Transmettre son patrimoine sans en abandonner une part trop importante au fisc relève surtout de l’anticipation. En France, les droits de succession peuvent atteindre 45 % en ligne directe sur les parts les plus élevées. Bonne nouvelle : plusieurs dispositifs parfaitement légaux permettent de réduire, voire d’annuler, cette facture. Voici l’essentiel avant d’entrer dans le détail.
- Anticiper les donations : chaque parent peut donner 100 000 € par enfant en franchise d’impôt, tous les 15 ans.
- Utiliser le don familial de somme d’argent : jusqu’à 31 865 € supplémentaires, sous conditions d’âge.
- Souscrire une assurance vie : jusqu’à 152 500 € transmis par bénéficiaire hors succession pour les versements réalisés avant 70 ans.
- Recourir au démembrement : donner la nue-propriété en conservant l’usufruit réduit fortement l’assiette taxable.
- Profiter des abattements par héritier et de l’exonération totale du conjoint ou du partenaire de PACS.
Comment fonctionnent les droits de succession ?

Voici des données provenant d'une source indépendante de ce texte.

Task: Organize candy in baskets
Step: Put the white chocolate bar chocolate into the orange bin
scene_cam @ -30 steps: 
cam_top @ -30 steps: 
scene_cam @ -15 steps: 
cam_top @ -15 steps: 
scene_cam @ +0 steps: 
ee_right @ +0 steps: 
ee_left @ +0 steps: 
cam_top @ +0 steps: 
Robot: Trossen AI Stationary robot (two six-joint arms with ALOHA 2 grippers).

Les droits de succession sont un impôt prélevé sur la part nette reçue par chaque héritier après un décès. Le calcul se fait en trois temps : on détermine la part revenant à chacun, on applique un abattement propre au lien de parenté puis on soumet le solde à un barème progressif.
Point essentiel souvent ignoré : le conjoint survivant et le partenaire de PACS sont totalement exonérés de droits de succession. Ce sont donc surtout les transmissions aux enfants, petits-enfants et autres proches qui sont concernées.
Droits de succession ou frais de notaire ?
On confond souvent les deux. Les droits de succession désignent l’impôt versé à l’État sur la part reçue. Les frais de notaire correspondent, eux, aux émoluments et débours liés aux actes rédigés par l’étude, comme la déclaration de succession ou l’attestation de propriété immobilière. Réduire les droits de succession ne diminue pas mécaniquement les frais de notaire. Les deux gagnent néanmoins à être anticipés.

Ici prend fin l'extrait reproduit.